- _Task details_
Would you please repeat exactly the entries below, starting at the line with "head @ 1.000" and ending at the line with "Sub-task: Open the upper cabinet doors", and nothing outside that range? Leave out the pictures.

[Stored items from a collection]
-- Opening Marker --

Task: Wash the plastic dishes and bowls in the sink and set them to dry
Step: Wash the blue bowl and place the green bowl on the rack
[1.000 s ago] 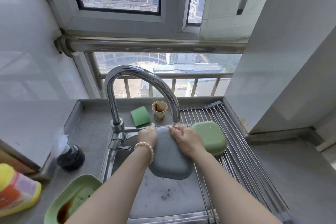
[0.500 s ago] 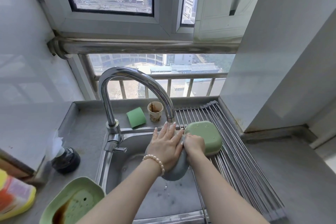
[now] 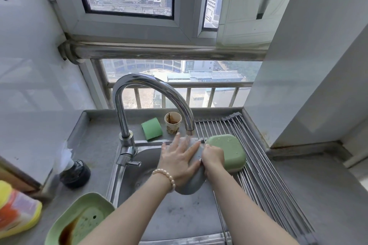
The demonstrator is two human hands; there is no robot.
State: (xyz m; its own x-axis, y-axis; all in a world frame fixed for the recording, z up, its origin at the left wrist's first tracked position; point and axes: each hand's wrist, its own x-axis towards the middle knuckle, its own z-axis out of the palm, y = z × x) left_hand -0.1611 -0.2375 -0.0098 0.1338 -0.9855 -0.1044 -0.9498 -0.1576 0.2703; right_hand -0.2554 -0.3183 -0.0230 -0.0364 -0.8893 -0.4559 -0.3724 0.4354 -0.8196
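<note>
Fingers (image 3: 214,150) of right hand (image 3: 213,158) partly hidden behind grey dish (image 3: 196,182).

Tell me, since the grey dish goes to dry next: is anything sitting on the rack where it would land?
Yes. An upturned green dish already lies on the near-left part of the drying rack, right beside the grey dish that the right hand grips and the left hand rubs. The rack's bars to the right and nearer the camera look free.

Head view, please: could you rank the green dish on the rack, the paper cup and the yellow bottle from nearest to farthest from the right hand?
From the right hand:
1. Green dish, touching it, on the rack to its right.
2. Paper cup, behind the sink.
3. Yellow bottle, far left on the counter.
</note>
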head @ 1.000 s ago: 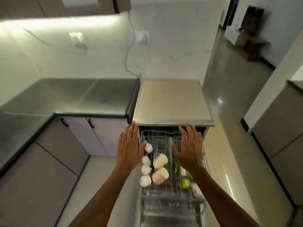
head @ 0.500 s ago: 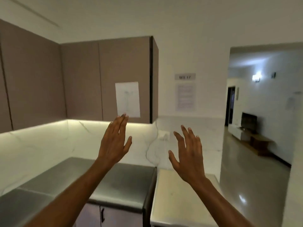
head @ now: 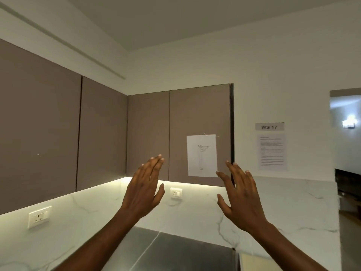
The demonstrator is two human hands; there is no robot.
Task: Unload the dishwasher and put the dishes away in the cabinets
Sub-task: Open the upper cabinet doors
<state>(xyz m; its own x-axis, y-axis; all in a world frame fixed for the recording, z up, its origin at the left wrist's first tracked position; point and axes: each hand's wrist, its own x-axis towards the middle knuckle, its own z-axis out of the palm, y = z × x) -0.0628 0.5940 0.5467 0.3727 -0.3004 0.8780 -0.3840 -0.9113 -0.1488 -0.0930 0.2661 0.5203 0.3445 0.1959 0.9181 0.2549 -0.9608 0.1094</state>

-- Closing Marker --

- _Solution to this problem_
head @ 1.000 s ago: 
head @ 0.500 s ago: 
head @ now: 
The demonstrator is two human hands; there is no robot.
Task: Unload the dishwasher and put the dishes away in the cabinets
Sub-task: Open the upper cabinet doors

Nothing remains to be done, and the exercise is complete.